La parole contée ou chantée se veut transformatrice, guérisseuse,
tisseuse de liens et de mémoire.
Chanter
Début
80, elle entre à l’Ecole de la Chanson française fondée par
Angèle Guller.
Elle assiste au nouveau cours d’Arnould
Massart : l’énergie
du rythme.
Enfin,
action, sensation et réflexion trouvent droit de cité dans un
processus d’apprentissage ! Elle se sent à sa place.
Auteur et interprète, elle chante dans les cafés-théâtres bruxellois, la Soupape, l’Os à moelle, l’Escapade, le Botanique, la Fondation Brel et des festivals de chanson française.
Catherine Degan écrit dans Le Soir à son sujet : Une sensibilité à fleur de peau et à fond de ventre, une écriture d’une précision sereine, une autorité en demi-teintes qui l’apparente à une Anne Sylvestre d’aujourd’hui, nouvelle femme et fière de l’être.
Elle
se produit en co-plateau avec le chanteur auteur-compositeur Thierry
Hodiamont.
Anne,
c’est l’eau et le feu, la douceur et la force. Elle fait des
chansons comme un enfant un collier de coquillages : elle ne
‘prend’ pas les mots, elle les appelle et ils viennent :
simples, lisses et toujours neufs. T.
Hodiamont
Elle
chante dans The
Eddy Goes Crazy Funk Band »
du pianiste de jazz Eddy Lozen.
Au
cours des années 90, elle s’initie au jazz
vocal
avec
Christine Schaller et la chanteuse brésilienne Monica Passos.
Elle
chante dans Jojoba
-
jazz brésilien et le quatuor vocal Terra
– chanson
populaire brésilienne.
Elle suit le cours de Garrett List et obtient en 1997 un premier prix d'improvisation au Conservatoire Royal de Musique de Liège. Tu as quelque chose de spécial avec le français, chante dans cette langue ! G. List
Transmettre
Formatrice
dans le domaine de la voix, Anne travaille sur la
relation corps, voix et histoire émotionnelle. Elle
suit la formation
de François
Combeau Développement
somatique à travers les mouvements du corps et de la voix,
inspirée de la méthode Feldenkraïs.
Elle
organise au lycée un
cours de Grammaire
corporelle et vocale pour
les élèves en échec scolaire. Il s’agit de réconcilier l’élève
et la parole, de se réapproprier sa matière première et visiter
des parts de soi demeurées en exil. Laisser la place à une
véritable parole de sujet avec laquelle se construire.

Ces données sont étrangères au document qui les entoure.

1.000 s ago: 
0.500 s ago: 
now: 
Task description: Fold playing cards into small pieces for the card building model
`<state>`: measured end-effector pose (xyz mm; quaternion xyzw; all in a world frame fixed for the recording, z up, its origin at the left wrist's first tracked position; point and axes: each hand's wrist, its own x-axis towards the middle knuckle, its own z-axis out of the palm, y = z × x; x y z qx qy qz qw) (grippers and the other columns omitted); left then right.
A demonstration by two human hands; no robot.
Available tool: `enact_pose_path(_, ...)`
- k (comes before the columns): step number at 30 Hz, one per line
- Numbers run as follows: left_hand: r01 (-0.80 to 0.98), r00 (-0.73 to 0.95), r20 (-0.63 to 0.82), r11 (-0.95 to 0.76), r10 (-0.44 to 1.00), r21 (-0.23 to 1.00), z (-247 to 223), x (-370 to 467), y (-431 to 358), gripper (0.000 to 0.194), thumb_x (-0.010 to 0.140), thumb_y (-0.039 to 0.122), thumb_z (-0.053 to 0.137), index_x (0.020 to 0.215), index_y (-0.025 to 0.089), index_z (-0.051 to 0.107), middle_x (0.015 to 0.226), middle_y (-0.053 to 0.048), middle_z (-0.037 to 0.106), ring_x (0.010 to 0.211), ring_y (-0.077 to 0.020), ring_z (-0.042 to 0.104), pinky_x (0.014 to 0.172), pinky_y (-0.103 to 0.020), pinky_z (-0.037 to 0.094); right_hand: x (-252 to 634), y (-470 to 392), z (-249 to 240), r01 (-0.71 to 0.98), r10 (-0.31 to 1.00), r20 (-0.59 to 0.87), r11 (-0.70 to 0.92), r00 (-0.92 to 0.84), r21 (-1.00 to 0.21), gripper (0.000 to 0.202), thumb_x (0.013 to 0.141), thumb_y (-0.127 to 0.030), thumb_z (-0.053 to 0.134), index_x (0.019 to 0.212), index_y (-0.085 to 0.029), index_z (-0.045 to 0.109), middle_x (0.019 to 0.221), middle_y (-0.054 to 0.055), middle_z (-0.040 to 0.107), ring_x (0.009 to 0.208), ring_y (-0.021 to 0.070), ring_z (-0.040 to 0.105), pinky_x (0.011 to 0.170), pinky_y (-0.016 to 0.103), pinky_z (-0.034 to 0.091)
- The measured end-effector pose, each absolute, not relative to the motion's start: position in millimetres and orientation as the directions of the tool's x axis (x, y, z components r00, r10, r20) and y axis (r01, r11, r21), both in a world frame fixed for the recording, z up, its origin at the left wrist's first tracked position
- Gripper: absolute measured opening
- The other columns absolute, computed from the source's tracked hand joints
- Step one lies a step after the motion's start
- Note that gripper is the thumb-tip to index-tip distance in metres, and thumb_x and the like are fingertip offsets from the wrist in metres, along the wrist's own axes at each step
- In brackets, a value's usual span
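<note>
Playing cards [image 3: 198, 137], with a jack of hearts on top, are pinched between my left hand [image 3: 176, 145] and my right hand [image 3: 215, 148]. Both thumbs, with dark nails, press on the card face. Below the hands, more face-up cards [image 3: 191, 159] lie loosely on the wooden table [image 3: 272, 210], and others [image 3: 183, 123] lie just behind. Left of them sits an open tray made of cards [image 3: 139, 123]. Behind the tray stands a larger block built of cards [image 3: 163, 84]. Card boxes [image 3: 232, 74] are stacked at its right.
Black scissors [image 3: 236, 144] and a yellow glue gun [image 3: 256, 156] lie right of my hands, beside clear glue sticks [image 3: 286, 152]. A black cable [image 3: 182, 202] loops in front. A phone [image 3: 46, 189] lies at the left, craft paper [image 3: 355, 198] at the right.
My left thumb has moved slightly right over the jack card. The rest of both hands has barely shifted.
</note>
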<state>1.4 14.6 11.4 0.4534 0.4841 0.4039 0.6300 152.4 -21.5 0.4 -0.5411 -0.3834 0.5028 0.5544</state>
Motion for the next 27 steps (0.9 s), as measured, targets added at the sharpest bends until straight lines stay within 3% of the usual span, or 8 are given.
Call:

En 2005, elle s’initie à l’Utilisation et pratique des sons et chants sacrés inter-traditions dans le cadre de la santé et de l’éducation avec Pat Moffit Cook, fondatrice de l’Open Ear Center. Elle anime depuis un atelier de chants et sons sacrés: le Jardin des sons
Le « Tout monde » (notion d’Edouard Glissant)
Invitée
à chanter au Festival
MATA
dans le nord du Maroc en mai 2011, elle rencontre le guitariste
Pierrot
Debiesme.
Ils ouvrent un répertoire où chant, musique, poésie, récit
s’interrogent et interagissent autour d’auteurs d’ici et là :
Jose Afonso, Brassens, Bruant, Abdellatif Laâbi, Rachida Madani,
Nougaro, Verlaine, Sony Labou Tansi, Taganta Mani,…
En 2013,
ils fondent le Vayu
Projet
qui se produit en duo et en quartet.
Vayu, nom sanscrit qui signifie vent, air, souffle des dieux.